REQUIRED ACTION:
Beginning with the opening line, restate the following material exactly, up through the line that contains "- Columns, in".

RECORDED INFORMATION:
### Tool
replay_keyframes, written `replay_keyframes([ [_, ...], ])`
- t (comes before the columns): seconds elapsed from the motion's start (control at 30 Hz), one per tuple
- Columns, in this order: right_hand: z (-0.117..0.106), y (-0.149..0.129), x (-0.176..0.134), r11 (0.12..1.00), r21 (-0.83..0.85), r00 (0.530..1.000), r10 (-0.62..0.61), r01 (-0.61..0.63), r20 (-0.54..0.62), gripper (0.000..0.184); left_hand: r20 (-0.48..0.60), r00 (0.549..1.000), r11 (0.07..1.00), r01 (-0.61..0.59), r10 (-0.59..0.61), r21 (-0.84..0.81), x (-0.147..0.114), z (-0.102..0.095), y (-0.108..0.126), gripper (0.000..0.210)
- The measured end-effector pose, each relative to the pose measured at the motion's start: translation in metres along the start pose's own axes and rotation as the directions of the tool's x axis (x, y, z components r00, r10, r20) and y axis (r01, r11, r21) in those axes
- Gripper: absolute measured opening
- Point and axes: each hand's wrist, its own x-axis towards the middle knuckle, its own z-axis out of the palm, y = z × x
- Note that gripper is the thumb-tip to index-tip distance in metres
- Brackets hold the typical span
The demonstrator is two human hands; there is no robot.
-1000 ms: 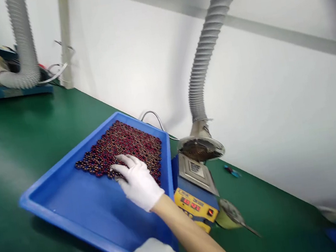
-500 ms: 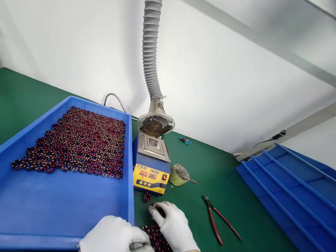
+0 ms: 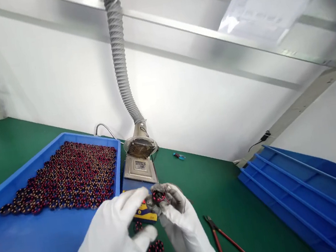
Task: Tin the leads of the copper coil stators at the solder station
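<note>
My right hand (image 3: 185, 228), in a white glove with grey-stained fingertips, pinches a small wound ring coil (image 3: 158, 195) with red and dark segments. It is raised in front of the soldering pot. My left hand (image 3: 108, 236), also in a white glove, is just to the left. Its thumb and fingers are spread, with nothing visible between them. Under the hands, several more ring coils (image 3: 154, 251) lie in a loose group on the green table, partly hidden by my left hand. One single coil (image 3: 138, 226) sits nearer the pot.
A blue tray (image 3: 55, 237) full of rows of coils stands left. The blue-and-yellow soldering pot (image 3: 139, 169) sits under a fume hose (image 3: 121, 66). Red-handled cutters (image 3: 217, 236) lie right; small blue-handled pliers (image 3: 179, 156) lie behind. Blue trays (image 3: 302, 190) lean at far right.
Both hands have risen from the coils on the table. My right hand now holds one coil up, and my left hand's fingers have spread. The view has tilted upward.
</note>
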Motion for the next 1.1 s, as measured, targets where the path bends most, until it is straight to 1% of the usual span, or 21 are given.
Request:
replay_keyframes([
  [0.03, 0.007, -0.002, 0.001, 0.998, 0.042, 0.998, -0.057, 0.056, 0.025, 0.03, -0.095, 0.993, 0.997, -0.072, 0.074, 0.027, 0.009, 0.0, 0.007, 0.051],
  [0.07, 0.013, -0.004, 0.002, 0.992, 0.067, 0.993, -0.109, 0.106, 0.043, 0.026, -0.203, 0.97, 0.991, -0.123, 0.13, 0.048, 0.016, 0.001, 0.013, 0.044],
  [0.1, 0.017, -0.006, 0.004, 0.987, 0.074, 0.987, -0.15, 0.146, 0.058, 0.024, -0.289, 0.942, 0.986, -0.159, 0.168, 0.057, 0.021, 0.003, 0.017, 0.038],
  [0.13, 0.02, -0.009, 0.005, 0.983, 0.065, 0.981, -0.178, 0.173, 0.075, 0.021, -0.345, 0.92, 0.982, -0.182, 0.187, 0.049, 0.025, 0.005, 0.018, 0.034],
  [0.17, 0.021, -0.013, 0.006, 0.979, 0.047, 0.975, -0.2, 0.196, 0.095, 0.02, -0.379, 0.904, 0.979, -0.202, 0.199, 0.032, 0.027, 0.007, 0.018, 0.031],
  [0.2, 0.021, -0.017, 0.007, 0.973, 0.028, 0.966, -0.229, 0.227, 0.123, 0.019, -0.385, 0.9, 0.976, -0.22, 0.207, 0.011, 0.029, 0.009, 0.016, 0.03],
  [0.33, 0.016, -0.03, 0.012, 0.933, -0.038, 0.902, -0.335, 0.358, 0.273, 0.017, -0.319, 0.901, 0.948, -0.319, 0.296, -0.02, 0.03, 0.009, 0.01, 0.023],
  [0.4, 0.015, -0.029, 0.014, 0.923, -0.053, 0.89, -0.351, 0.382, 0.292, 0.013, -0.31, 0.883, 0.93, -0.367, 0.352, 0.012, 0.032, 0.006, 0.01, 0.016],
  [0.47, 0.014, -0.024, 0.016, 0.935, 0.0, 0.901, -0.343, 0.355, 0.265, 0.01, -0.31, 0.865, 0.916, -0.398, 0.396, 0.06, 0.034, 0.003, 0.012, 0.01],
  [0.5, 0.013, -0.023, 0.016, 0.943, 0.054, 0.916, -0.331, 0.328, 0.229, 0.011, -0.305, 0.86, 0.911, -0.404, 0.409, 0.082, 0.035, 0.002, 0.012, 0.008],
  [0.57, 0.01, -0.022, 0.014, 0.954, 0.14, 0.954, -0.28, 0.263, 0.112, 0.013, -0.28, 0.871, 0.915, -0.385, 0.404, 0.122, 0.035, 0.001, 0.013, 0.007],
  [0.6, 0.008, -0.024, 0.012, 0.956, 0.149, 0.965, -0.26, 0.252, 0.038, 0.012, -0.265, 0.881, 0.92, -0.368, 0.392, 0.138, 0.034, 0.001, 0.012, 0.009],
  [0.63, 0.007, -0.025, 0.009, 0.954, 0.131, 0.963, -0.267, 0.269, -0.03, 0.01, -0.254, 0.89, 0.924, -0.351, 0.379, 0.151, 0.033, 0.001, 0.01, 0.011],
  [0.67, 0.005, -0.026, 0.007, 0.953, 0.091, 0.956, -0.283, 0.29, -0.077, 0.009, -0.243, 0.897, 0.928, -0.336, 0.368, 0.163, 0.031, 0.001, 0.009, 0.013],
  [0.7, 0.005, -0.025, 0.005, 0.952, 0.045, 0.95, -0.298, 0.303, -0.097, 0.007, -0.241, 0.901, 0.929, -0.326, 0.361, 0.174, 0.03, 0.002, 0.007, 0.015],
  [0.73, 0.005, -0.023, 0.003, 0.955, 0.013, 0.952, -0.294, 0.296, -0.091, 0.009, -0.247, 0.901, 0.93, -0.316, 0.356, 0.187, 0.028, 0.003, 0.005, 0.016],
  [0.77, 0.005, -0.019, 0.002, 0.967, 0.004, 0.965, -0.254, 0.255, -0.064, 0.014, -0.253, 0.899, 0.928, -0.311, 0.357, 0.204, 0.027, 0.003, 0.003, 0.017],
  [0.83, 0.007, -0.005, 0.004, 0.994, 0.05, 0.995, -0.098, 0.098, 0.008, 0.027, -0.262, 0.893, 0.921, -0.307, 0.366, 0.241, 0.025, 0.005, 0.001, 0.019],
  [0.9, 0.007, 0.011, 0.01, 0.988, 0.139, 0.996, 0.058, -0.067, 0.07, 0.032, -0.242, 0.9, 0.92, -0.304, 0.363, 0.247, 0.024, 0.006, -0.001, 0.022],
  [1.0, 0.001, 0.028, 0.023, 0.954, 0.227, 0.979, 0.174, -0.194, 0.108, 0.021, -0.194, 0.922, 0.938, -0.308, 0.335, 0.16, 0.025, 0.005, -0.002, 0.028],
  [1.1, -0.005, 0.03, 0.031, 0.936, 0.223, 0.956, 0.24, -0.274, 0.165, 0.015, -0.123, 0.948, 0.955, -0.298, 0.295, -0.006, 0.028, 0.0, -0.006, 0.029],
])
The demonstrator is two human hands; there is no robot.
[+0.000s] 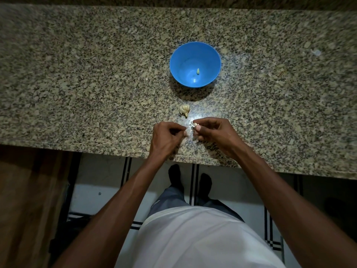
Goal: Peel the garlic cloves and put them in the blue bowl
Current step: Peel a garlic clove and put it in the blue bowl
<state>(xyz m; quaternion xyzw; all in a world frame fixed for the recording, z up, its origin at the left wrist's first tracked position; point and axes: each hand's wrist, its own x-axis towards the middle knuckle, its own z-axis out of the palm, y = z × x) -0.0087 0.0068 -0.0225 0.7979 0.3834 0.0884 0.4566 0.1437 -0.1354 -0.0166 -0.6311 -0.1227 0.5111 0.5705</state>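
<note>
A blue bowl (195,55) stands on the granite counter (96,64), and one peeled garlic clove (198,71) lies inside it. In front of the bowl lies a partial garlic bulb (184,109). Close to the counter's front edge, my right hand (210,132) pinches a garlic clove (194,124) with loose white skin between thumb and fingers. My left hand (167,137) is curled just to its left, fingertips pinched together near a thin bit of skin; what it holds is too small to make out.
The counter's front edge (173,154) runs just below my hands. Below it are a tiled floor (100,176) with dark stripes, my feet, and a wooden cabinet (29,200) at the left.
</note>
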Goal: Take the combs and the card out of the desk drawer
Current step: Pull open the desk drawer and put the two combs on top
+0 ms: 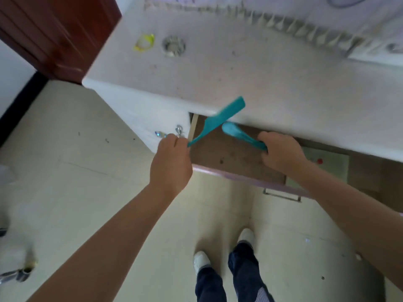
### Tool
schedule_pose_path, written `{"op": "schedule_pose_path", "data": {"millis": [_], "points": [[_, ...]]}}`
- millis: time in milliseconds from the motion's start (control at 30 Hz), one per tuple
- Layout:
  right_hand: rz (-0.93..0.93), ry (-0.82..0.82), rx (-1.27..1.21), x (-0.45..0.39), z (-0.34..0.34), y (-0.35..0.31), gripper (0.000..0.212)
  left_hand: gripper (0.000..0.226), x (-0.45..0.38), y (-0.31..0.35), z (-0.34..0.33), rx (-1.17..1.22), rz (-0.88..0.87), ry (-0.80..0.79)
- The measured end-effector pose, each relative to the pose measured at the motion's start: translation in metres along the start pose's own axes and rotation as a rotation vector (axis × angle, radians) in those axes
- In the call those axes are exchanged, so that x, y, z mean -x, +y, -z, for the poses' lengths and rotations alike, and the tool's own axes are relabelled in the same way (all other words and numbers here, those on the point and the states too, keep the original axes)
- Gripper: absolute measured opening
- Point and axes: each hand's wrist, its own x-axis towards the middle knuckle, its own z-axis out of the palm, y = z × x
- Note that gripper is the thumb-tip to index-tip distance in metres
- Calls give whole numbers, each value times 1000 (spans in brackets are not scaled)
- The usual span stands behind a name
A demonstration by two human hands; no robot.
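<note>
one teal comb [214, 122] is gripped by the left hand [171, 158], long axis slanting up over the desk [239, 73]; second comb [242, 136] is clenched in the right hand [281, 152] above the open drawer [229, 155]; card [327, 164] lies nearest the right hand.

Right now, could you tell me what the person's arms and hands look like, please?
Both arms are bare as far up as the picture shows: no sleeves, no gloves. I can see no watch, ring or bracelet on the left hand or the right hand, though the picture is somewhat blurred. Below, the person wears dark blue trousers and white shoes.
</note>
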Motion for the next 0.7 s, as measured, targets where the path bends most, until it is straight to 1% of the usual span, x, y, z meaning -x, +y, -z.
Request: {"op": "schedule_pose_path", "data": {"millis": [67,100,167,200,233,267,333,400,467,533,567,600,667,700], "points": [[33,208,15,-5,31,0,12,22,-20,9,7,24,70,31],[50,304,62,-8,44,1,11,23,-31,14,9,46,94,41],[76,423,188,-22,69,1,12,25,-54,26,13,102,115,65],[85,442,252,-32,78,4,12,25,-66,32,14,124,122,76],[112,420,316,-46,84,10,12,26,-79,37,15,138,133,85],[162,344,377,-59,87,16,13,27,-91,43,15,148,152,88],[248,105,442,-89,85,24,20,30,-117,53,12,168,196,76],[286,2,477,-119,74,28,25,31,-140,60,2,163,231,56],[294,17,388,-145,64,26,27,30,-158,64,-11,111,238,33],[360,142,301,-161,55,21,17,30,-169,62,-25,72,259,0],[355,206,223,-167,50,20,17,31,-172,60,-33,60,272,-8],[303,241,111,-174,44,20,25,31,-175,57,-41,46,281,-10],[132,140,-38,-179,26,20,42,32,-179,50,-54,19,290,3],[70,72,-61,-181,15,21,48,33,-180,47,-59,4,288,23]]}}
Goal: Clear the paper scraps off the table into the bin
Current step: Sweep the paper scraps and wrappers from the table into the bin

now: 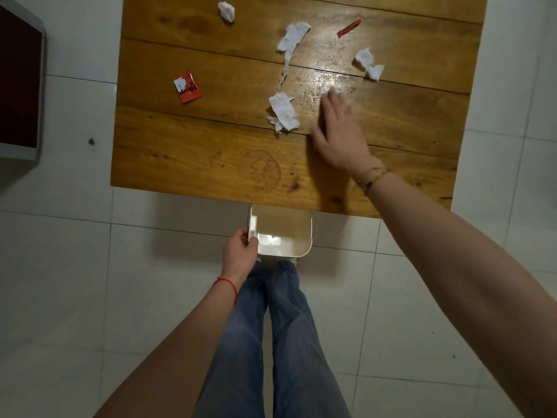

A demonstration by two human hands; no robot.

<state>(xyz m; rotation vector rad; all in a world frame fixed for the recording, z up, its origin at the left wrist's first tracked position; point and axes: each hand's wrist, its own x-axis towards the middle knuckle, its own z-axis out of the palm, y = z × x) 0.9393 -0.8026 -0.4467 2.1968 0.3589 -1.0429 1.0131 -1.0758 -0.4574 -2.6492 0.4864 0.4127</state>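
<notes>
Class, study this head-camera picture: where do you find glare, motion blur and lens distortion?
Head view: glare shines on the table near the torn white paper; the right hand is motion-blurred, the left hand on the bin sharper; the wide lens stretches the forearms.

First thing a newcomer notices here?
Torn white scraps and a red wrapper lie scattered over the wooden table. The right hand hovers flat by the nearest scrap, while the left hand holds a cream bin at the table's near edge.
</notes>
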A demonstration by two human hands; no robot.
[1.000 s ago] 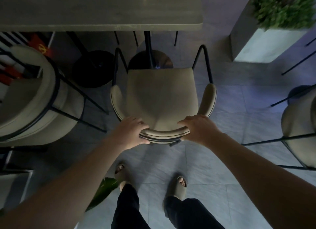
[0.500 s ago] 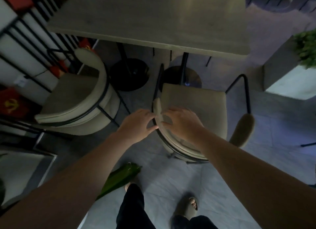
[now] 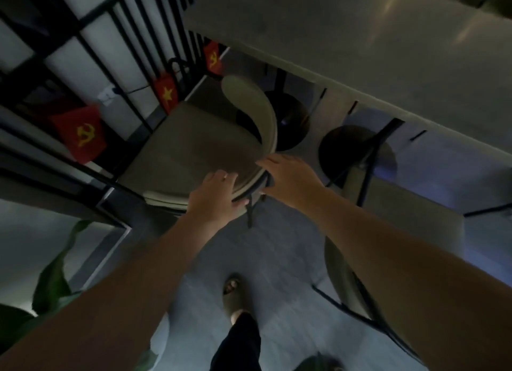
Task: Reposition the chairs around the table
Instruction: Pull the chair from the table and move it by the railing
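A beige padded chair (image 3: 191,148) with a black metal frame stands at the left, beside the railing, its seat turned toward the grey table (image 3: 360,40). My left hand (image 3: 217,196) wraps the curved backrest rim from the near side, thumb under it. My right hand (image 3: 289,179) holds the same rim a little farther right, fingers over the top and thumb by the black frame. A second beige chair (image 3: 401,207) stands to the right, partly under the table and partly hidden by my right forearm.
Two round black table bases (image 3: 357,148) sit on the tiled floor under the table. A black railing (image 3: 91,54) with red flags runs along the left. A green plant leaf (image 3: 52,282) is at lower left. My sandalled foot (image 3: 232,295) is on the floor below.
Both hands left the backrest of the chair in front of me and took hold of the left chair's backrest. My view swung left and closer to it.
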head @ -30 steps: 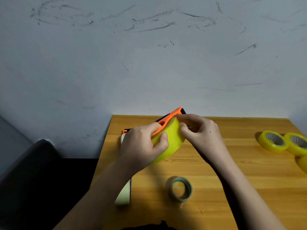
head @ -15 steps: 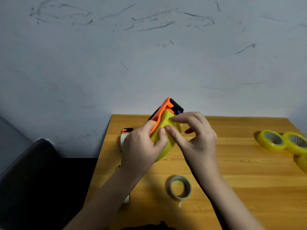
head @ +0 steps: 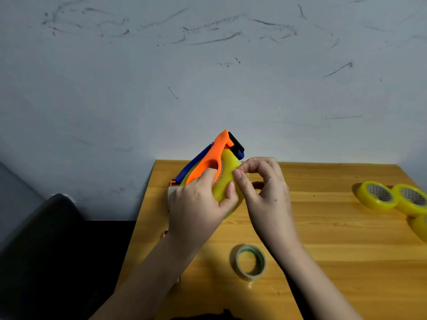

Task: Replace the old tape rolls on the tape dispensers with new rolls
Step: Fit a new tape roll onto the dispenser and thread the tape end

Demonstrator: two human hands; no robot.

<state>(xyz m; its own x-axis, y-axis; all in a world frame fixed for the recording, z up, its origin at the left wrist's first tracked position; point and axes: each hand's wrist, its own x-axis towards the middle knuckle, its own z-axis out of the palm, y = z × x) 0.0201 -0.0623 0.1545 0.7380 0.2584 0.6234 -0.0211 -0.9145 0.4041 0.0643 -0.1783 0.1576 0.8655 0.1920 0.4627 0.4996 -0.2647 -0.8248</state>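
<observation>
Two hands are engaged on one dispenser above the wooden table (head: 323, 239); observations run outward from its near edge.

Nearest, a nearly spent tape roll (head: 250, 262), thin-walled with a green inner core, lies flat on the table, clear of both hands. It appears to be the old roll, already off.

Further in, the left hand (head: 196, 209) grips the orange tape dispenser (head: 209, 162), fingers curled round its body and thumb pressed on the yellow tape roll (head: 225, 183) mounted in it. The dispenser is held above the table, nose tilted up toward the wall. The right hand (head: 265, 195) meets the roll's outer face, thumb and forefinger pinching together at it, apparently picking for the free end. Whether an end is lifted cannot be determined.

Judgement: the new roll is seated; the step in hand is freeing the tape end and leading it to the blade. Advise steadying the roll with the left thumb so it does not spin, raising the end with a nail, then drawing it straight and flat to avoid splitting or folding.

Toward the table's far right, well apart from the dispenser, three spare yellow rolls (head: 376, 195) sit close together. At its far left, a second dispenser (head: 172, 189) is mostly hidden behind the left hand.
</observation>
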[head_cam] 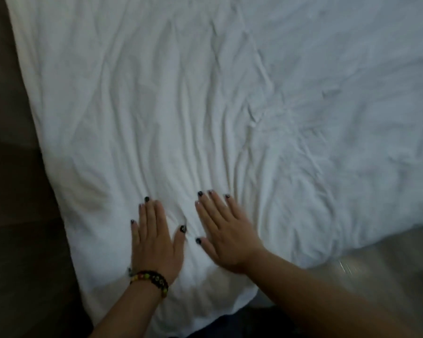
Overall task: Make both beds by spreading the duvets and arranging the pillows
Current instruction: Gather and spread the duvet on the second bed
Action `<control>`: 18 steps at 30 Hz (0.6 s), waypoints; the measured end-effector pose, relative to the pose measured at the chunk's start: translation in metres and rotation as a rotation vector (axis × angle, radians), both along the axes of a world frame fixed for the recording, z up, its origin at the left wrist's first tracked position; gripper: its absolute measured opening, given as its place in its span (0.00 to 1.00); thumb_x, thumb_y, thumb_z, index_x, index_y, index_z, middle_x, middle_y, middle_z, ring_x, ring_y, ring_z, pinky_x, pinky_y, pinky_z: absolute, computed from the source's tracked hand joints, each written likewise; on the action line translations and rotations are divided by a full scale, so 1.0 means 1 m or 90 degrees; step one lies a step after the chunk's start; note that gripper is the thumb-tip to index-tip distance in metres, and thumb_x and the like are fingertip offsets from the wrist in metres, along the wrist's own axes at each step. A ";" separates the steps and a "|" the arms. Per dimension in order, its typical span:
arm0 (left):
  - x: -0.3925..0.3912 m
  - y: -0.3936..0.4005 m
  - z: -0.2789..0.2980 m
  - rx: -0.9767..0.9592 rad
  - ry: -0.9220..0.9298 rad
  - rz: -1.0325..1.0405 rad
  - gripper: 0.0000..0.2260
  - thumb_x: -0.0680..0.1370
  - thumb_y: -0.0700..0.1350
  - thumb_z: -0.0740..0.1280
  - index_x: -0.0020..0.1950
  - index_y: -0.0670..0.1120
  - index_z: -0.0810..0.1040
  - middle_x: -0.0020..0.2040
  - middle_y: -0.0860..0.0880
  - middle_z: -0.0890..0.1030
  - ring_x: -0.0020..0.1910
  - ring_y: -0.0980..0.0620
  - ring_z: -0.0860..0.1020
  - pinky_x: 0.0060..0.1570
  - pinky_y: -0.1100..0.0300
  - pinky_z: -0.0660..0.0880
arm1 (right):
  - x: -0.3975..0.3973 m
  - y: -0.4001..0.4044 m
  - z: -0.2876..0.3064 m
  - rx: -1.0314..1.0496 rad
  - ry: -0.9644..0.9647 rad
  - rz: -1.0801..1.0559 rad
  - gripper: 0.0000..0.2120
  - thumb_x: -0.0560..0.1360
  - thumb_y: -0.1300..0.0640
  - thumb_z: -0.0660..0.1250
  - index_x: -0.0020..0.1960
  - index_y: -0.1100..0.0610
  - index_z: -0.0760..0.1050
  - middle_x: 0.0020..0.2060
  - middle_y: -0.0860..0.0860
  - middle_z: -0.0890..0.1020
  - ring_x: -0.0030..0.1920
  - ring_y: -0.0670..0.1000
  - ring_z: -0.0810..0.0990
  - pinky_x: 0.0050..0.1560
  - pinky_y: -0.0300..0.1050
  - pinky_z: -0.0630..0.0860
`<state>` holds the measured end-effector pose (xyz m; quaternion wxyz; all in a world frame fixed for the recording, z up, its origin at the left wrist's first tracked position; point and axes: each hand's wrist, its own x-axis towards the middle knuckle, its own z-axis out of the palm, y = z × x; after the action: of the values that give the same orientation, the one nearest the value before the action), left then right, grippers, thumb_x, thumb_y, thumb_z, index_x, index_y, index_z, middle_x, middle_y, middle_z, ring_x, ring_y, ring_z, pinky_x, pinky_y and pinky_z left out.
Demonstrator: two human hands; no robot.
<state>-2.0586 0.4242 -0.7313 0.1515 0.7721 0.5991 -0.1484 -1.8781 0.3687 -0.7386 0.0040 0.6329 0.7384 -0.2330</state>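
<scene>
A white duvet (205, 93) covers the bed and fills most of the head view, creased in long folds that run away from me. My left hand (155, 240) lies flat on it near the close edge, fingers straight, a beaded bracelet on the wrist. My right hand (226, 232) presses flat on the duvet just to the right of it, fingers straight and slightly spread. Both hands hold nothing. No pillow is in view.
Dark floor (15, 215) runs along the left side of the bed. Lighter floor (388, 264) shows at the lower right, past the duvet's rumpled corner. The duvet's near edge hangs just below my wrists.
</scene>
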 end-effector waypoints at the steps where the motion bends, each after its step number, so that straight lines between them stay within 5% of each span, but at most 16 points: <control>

OUTPUT OF THE EXERCISE:
### Tool
replay_keyframes, written `replay_keyframes([ [_, ...], ])`
- t (comes before the columns): seconds elapsed from the motion's start (control at 30 Hz), one per tuple
- Columns, in this order: right_hand: z (-0.117..0.106), y (-0.149..0.129), x (-0.176..0.134), r11 (0.12..1.00), r21 (-0.83..0.85), r00 (0.530..1.000), r10 (-0.62..0.61), r01 (-0.61..0.63), r20 (-0.54..0.62), gripper (0.000..0.184); left_hand: r20 (-0.48..0.60), r00 (0.549..1.000), r11 (0.07..1.00), r01 (-0.61..0.59), r10 (-0.59..0.61), r21 (-0.84..0.81), x (-0.147..0.114), z (-0.102..0.095), y (-0.108..0.126), gripper (0.000..0.210)

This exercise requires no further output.